Vu la procédure suivante :
Procédure contentieuse antérieure :
La BANQUE POPULAIRE VAL DE FRANCE a demandé au Tribunal administratif de Cergy-Pontoise, d'une part, d'annuler le titre exécutoire émis le 12 avril 2012 par le maire de la commune de Méry-sur-Oise en vue du recouvrement de la somme de 24 766, 38 euros, d'autre part, de la décharger du paiement de la somme correspondante, enfin, de mettre à la charge de la commune de Méry-sur-Oise les entiers dépens et le versement d'une somme de 3 000 euros sur le fondement des dispositions de l'article L. 761-1 du code de justice administrative.
Par un jugement n° 1305745 du 21 mai 2015, le Tribunal administratif de Cergy-Pontoise a rejeté cette demande.

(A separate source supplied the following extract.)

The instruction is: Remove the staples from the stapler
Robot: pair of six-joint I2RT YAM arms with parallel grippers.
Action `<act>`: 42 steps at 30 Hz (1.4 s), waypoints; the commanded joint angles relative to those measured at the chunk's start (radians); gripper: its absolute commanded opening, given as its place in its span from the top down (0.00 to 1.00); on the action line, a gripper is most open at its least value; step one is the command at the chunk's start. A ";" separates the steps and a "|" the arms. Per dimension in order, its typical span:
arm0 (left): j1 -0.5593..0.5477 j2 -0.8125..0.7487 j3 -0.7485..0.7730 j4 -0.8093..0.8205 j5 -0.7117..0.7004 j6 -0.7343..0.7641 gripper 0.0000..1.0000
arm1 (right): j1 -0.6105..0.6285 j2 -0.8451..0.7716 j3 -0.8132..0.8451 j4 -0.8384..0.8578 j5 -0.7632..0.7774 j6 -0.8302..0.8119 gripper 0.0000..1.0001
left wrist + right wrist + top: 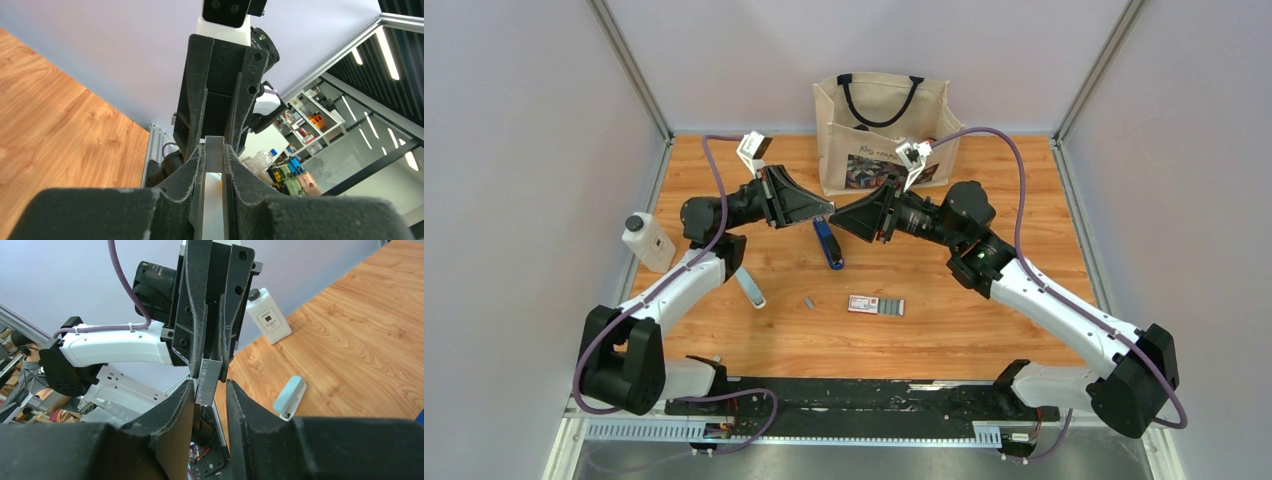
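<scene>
The stapler (pixel 828 243) lies on the desk (pixel 984 320), under the spot where the two arms meet tip to tip in the air. The staples (pixel 207 382) are out of it. One silver strip is pinched edge-on in the closed left fingers (pixel 186 172), well clear of the desk. The right fingers (pixel 172 410) stand apart on either side of the strip's free end. The right wrist view shows a gap at one side, so they have no grip on it yet. A second short strip (pixel 808 300) lies on the desk near a small box (pixel 876 305).

This looks like a hand-over, and the risks sit there.
- If the left fingers let go before the right ones bite, the strip drops. It may land on the stapler or skid off.
- The strip is thin and only glued together. A squeeze that lands off-square, or a pull from both sides at once, could snap it and scatter pieces.
- The two sets of fingers are very near each other. A small error in approach would knock them together and jar the strip loose.

Whether the stapler holds more staples cannot be told from these views.
</scene>
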 commanded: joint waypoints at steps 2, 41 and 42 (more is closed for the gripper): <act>0.002 -0.022 0.014 0.053 0.015 0.034 0.89 | 0.004 0.011 0.043 0.067 0.020 0.016 0.73; -0.167 0.142 0.326 -1.661 -0.218 1.651 0.36 | -0.169 -0.344 -0.166 -0.657 0.324 -0.144 0.90; -0.190 0.171 0.332 -1.678 -0.239 1.695 0.39 | -0.170 -0.342 -0.172 -0.675 0.344 -0.147 0.90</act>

Procédure devant la Cour :
Par une requête et deux mémoires, enregistrés respectivement le 22 juillet 2015, 19 mai 2017 et 12 septembre 2017 la BANQUE POPULAIRE VAL DE FRANCE, représentée par Me de Chanaud, avocat, demande à la Cour :
1° d'annuler ce jugement ;
2° d'annuler ce titre exécutoire ;
3° de la décharger du paiement de la somme correspondante ;
4° de mettre à la charge de la commune de Méry-sur-Oise les entiers dépens et le versement la somme de 5 000 euros sur le fondement des dispositions de l'article L. 761-1 du code de justice administrative.
Elle soutient que :
- la commune de Méry-sur-Oise ayant spontanément restitué à la société Sogéba l'original de l'acte de cautionnement en date du 2 juillet 2009, ce qui vaut libération de la caution, le titre exécutoire attaqué doit être annulé en conséquence ;
- à titre subsidiaire, ce titre exécutoire ne comporte pas l'ensemble des mentions exigées par les articles 4 de la loi du 12 avril 2000 et L. 1617-5 du code général des collectivités territoriales ;
- ce titre exécutoire n'indique pas les bases de liquidation de la créance en litige ;
- la créance en litige n'est ni certaine, ni exigible ; d'une part, il n'est pas démontré que les malfaçons constatées le 19 mai 2011 seraient imputables à la société Sogéba ; d'autre part, les travaux de reprise ne pouvaient être réalisés dans le délai imparti par la commune ; enfin, alors que les seules réserves faites lors de la réception des travaux ne sauraient justifier l'existence d'une créance certaine et exigible, la société Sogéba n'a pas été informée de l'émission d'un titre exécutoire à l'encontre de l'exposante, ni ne s'est vu délivrer un tel titre.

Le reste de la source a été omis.